**Task details:** In the material below, list every line carrying the string "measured".

**Records for this task:**
- - - - -

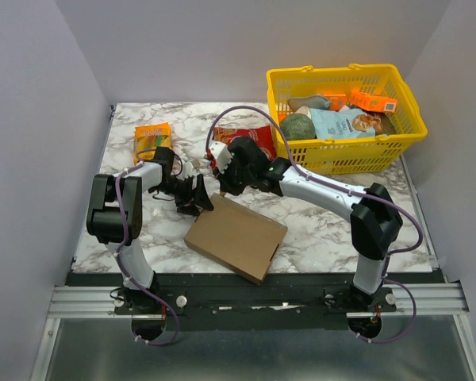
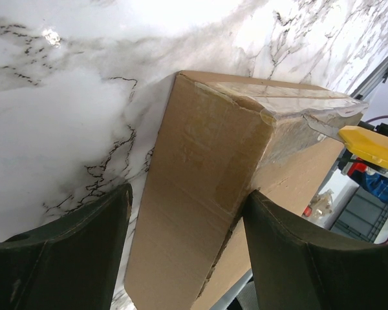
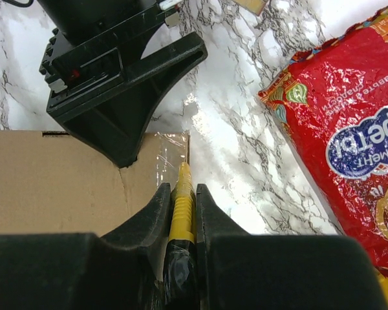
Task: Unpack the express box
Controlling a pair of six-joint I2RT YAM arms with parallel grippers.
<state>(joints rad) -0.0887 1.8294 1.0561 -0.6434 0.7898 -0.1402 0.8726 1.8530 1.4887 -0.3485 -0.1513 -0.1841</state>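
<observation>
Matt cardboard express box (image 1: pixel 236 236), glossy marble-patterned table (image 1: pixel 321 232)

The only lettering of any size is on the red snack bag (image 3: pixel 349 142), at the right of the right wrist view: white letters on a blue oval, upside down, cut by the frame edge and not legible. Print on the basket's orange cartons (image 1: pixel 373 101) is too small to read. The express box (image 1: pixel 236 236) is plain brown card.
</observation>
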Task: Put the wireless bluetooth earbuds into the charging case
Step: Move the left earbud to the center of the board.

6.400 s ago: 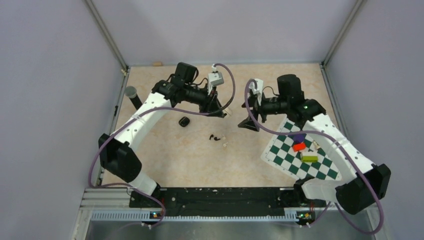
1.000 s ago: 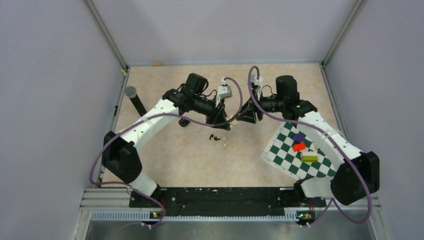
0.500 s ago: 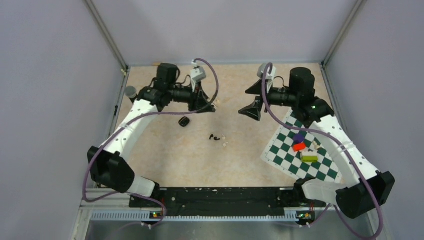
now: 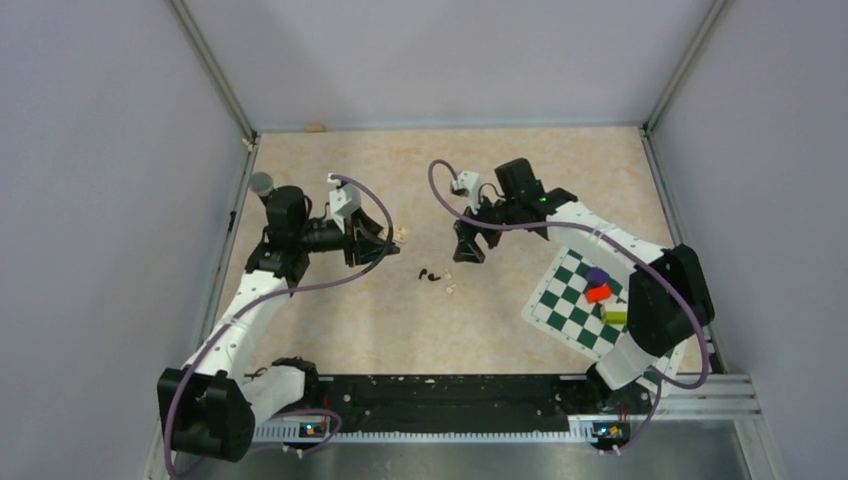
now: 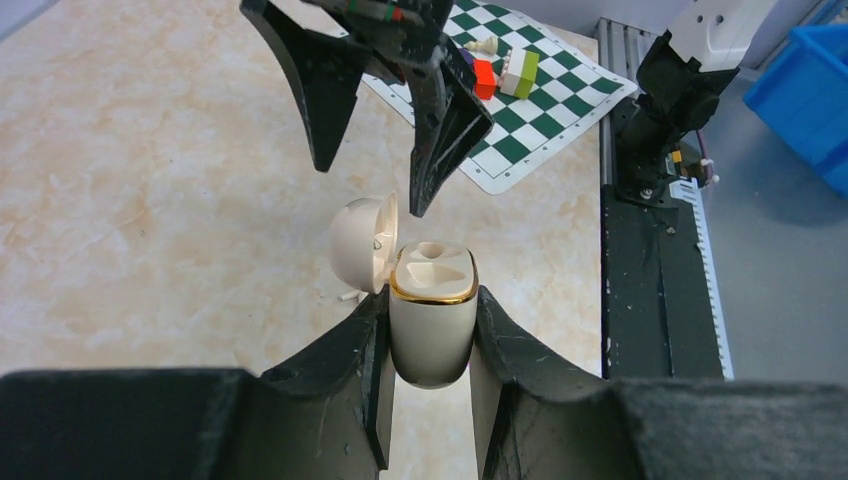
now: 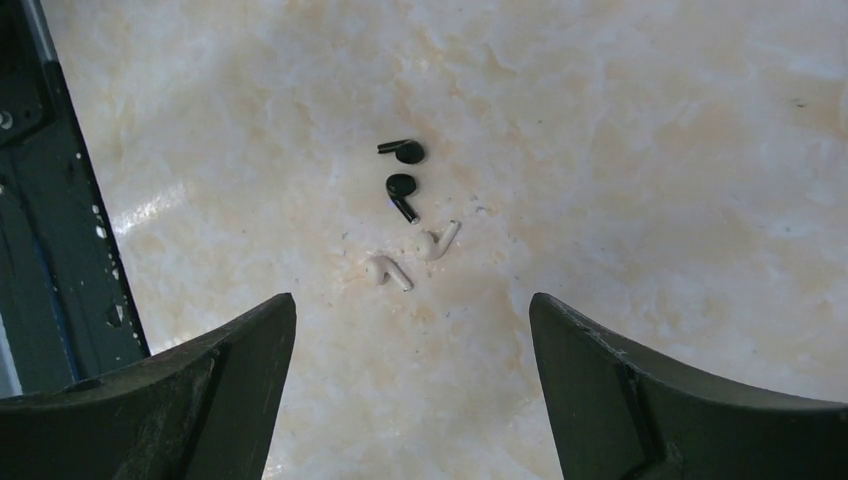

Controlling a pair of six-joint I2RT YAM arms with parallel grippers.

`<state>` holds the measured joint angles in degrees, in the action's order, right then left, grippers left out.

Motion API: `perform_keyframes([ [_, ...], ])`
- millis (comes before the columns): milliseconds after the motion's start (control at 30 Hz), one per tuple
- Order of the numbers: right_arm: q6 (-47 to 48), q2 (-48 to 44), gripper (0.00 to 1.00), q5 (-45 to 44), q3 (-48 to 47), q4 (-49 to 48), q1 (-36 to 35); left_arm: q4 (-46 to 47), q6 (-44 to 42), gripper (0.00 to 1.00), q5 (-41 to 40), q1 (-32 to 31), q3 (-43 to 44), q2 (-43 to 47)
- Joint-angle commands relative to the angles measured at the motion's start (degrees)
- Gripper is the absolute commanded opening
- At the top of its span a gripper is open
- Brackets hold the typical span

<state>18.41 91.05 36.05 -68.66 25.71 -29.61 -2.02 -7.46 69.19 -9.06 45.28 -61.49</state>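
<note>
My left gripper [image 5: 432, 300] is shut on a cream charging case [image 5: 432, 335] with a gold rim. The case stands upright with its lid [image 5: 362, 245] hinged open to the left and its wells showing. In the top view this gripper [image 4: 385, 238] sits left of centre. Two black earbuds [image 6: 402, 170] and two white earbuds [image 6: 410, 255] lie loose on the table, just ahead of my right gripper [image 6: 412, 305]. That gripper is open and holds nothing. From above, the right gripper [image 4: 465, 248] hovers just behind and to the right of the black earbuds [image 4: 430, 272].
A green-and-white checkerboard mat [image 4: 570, 320] lies at the right with purple [image 4: 598, 274], red [image 4: 598, 293] and green [image 4: 618, 316] blocks on it. A grey-topped black post [image 4: 264, 188] stands at the left edge. Metal rails frame the table.
The left arm has drawn back and toward the left with the case. The right arm has swung in and down over the earbuds, and its jaws stand wider than a second ago.
</note>
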Motion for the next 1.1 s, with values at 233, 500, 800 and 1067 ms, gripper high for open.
perform_keyframes([
  [233, 6.15, 5.22, 0.80, -9.53, 1.05, -1.91, -7.11, -8.57, -15.82, 0.00, 9.20, 6.60, 1.68, 1.82],
  [500, 2.19, 12.90, 0.61, -11.47, -4.39, 2.17, -7.45, -26.86, -30.10, 0.00, 10.26, 8.18, 6.53, -0.93],
  [800, -0.64, 14.64, 0.71, -18.35, -2.75, -1.70, -10.57, -28.07, -31.79, 0.00, 12.30, 8.22, 6.15, -0.30],
  [1067, -2.24, 17.44, 0.69, -24.30, -3.16, -3.13, -11.48, -28.87, -32.99, 0.00, 14.01, 8.70, 5.97, -0.22],
])
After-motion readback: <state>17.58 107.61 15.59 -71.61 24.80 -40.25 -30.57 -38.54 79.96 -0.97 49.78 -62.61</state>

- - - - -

**Exercise result:**
`<state>` holds the measured joint angles in degrees, in the action's order, right then left, grippers left out.
- Joint-angle commands relative to the angles measured at the motion's start (degrees)

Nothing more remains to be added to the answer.